#### YOUR ASSIGNMENT:
Look below for the line containing "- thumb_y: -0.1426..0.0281"; from there, print each line exactly up to and including the line containing "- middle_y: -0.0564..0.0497", and stop.

#### SOURCE DATA:
***

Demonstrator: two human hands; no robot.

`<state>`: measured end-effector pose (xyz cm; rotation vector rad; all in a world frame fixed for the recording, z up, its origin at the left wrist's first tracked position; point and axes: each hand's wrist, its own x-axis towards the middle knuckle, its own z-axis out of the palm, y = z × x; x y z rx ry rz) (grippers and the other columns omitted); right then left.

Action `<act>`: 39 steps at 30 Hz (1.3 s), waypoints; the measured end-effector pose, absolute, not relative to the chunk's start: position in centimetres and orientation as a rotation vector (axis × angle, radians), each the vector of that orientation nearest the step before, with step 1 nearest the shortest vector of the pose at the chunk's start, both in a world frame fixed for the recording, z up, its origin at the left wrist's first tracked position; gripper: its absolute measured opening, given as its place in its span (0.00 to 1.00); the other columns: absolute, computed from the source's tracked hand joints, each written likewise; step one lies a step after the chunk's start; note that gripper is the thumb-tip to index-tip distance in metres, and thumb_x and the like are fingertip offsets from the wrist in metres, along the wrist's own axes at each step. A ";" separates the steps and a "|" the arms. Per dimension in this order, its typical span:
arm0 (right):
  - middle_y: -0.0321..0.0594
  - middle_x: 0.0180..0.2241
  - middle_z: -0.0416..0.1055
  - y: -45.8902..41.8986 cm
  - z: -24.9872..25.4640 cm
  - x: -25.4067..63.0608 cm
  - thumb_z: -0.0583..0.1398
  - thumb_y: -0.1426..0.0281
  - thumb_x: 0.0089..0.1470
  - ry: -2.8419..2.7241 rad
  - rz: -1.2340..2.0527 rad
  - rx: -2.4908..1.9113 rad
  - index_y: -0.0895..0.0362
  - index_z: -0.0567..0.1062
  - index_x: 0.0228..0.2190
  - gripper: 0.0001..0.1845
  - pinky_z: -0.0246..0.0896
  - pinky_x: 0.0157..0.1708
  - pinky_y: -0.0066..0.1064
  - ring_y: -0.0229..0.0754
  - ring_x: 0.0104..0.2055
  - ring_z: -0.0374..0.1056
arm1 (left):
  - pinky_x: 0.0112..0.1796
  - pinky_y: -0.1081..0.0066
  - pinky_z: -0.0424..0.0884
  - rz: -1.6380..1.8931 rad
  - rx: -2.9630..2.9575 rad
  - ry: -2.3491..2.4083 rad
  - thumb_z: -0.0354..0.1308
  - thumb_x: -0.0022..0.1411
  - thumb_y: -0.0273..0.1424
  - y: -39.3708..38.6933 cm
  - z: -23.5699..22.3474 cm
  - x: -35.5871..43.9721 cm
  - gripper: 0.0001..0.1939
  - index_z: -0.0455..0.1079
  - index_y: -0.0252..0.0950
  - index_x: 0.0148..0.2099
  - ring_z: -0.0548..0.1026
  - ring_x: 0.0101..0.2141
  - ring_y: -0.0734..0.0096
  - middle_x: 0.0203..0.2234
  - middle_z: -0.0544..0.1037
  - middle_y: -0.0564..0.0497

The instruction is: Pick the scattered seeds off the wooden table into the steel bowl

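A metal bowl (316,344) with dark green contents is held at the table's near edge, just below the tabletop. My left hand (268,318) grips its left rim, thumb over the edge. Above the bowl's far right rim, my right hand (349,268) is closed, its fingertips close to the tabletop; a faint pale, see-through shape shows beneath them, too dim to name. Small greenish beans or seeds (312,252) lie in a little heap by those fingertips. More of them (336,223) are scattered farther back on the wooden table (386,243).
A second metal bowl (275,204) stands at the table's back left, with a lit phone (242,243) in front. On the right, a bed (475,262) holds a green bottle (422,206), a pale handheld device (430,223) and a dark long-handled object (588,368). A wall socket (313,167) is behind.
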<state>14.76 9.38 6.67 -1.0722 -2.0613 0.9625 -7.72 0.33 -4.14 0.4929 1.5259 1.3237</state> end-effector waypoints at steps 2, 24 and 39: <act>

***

#### TASK RESPONSE:
  - thumb_y: -0.1426..0.0281
  - thumb_x: 0.0089..0.1470
  - ry: -2.8419..2.7241 rad
  - rz: -1.2340..2.0527 rad
  - rx: -2.4908..1.9113 rad
  - index_y: -0.0895..0.0362
  - index_z: -0.0567..0.1062
  - index_x: 0.0228..0.2190
  - gripper: 0.0001..0.1845
  - pinky_z: -0.0246..0.0896
  - pinky_x: 0.0157..0.1708
  - pinky_y: -0.0066..0.1064
  - ring_y: -0.0229..0.0754
  - ring_x: 0.0104..0.2055
  - ring_z: -0.0374..0.1056
arm1 (left):
  - pinky_x: 0.0112..0.1796
  - pinky_y: -0.1081..0.0066
  - pinky_z: -0.0424..0.0884
  - rz: -1.6380..1.8931 rad
  - rx: -2.9630..2.9575 rad
  - ry: -2.3491..2.4083 rad
  - thumb_z: -0.0354..0.1308
  - thumb_x: -0.0022..0.1411
  - thumb_y: -0.0273..0.1424
  - y: -39.3708..38.6933 cm
  - z: -23.5699..22.3474 cm
  - x: -35.5871..43.9721 cm
  - gripper: 0.0001..0.1939
  - index_z: -0.0455..0.1079
  - index_y: -0.0252..0.0950
  - index_x: 0.0148..0.2099
  - ring_z: -0.0548..0.1026
  - ring_x: 0.0101..0.2141
  - ring_y: -0.0734..0.0096
  - middle_x: 0.0203..0.2234
  - middle_z: -0.0544..0.1037
  - middle_y: -0.0564..0.0497

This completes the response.